**PROBLEM TO SOLVE:**
Go through the listing below and say how many lines contain "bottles"; write nothing but the number.
INFORMATION PROVIDED section start
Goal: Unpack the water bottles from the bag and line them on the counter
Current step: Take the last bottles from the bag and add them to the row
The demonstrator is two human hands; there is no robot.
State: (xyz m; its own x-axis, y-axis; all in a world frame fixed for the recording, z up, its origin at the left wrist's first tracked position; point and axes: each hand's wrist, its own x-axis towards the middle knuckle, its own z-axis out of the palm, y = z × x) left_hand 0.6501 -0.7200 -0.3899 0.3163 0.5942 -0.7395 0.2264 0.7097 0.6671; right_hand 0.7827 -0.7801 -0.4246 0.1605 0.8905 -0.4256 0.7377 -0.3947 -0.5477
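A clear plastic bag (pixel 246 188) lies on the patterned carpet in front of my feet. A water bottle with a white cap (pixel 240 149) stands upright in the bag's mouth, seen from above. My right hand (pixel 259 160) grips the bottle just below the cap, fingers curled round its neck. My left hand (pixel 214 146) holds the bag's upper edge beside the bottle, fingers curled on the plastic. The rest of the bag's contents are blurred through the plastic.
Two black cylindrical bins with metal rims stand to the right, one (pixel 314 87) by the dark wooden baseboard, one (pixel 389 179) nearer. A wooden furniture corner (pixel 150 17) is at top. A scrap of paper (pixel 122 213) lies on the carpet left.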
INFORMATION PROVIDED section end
**RESULT OF THIS EXERCISE:**
2